_PROBLEM DESCRIPTION_
Repeat exactly what appears from the opening line of the listing to the line with "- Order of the", inclusive.
====== STORED DATA ======
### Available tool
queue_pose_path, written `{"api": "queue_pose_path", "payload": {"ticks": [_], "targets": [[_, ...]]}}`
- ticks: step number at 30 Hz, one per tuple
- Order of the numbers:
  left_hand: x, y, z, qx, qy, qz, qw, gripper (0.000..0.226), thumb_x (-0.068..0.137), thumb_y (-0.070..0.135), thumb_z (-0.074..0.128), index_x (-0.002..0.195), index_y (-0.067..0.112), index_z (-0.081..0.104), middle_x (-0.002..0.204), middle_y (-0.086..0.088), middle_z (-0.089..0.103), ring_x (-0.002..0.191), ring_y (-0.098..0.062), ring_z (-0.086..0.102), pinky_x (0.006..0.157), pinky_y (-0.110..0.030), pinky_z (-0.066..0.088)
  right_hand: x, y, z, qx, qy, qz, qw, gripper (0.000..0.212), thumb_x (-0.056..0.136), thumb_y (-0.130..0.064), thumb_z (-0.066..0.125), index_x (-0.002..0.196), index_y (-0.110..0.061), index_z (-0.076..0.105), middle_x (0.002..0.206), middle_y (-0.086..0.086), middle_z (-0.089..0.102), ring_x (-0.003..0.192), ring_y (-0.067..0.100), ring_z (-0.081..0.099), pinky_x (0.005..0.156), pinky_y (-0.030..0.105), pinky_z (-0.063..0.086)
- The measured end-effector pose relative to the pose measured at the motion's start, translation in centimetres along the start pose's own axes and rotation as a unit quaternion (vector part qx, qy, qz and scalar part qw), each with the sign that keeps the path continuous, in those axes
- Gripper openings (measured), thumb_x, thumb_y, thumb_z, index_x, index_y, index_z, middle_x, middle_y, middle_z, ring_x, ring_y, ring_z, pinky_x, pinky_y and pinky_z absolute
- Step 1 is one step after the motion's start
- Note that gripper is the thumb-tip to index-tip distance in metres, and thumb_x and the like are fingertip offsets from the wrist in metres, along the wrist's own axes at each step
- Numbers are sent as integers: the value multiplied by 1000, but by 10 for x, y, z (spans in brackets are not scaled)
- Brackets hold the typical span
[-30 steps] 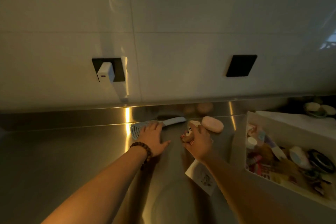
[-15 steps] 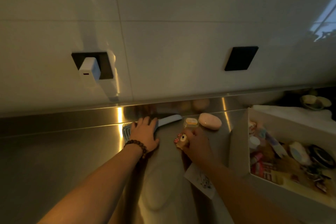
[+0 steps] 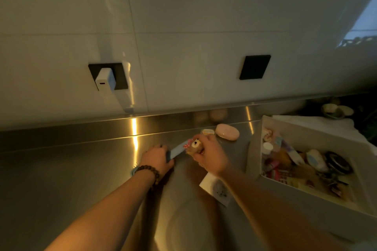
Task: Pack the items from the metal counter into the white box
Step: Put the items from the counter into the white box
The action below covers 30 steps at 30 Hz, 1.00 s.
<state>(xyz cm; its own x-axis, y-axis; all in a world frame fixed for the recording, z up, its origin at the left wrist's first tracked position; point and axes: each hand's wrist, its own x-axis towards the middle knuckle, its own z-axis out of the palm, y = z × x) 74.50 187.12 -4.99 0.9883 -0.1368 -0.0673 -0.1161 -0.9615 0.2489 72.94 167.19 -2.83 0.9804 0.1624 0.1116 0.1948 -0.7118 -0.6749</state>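
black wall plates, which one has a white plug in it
The left black wall plate, above the left hand, holds the white plug. The right black wall plate, above the pink oval case, is bare.

A dim home kitchen, by the look of it: a brushed stainless-steel counter (image 3: 61, 179) with a raised backsplash runs under large glossy white wall tiles (image 3: 183, 16). Two black wall sockets (image 3: 255, 67) sit above it, one with a white charger (image 3: 105, 78) plugged in.
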Motion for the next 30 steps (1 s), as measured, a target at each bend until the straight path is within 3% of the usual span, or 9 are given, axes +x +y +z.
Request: {"api": "queue_pose_path", "payload": {"ticks": [3,8,14,16,18,21,25,28,30], "targets": [[-7,21,-24,-65,49,4,997,28,77,41,64,98,22,59,100,-3,56,94,-25,55,79,-38,49,-3,-25,-39,42,42,-23,998,40,79,-29,72,112,-39,51,103,-18,37,84,-1,52,75,22,55],[-7,93,-81,-121,138,65,981,31,77,43,65,98,22,60,95,-1,54,87,-23,55,73,-39,50,-13,-42,-132,20,128,-27,991,44,78,-23,73,114,-34,51,106,-7,38,84,0,45,70,0,32],[-10,213,-107,-155,135,153,967,31,79,46,64,97,22,60,97,-1,55,87,-21,55,74,-36,49,-70,-4,-238,-43,212,50,975,47,79,-18,72,120,-26,50,111,2,43,94,11,45,81,20,36],[-13,252,-102,-155,125,189,961,26,78,46,64,92,25,57,91,2,51,81,-19,53,68,-33,46,-97,19,-268,-57,242,75,966,45,80,-20,71,121,-25,51,112,4,45,93,12,45,81,18,36],[-12,287,-92,-156,110,220,957,25,78,47,64,89,26,56,88,4,49,78,-16,49,65,-31,43,-123,41,-295,-65,276,101,954,45,81,-21,71,122,-22,52,112,6,46,90,14,46,78,10,34],[-11,332,-73,-155,61,275,947,29,79,47,65,96,25,60,93,5,52,81,-13,49,69,-31,44,-156,71,-331,-66,314,136,937,48,80,-19,72,124,-20,51,115,11,50,95,21,54,81,25,41],[-15,378,-51,-111,-67,355,926,33,76,48,68,101,29,61,99,5,60,84,-12,53,73,-29,47,-188,106,-361,-63,335,163,926,47,80,-22,73,122,-21,51,113,7,48,95,18,52,82,28,41],[-18,396,-34,-26,-102,371,923,17,78,49,64,86,35,60,83,11,58,76,-10,52,62,-25,40,-197,126,-361,-60,317,182,929,51,80,-22,72,126,-19,51,118,11,54,100,23,58,86,34,48],[-15,399,-22,-23,-145,349,926,18,80,41,64,94,30,61,86,9,56,79,-11,50,64,-23,37,-198,138,-353,-52,303,175,935,49,79,-22,72,123,-23,51,116,7,52,99,20,56,80,29,47]]}}
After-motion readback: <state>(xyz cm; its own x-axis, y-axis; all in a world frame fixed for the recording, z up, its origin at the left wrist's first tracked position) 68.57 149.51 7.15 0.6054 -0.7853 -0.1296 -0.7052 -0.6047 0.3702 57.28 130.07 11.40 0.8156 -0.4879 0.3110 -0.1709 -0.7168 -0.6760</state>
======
_TASK OUTPUT_
### Available tool
queue_pose_path, written `{"api": "queue_pose_path", "payload": {"ticks": [_], "targets": [[_, ...]]}}`
- ticks: step number at 30 Hz, one per tuple
- Order of the numbers:

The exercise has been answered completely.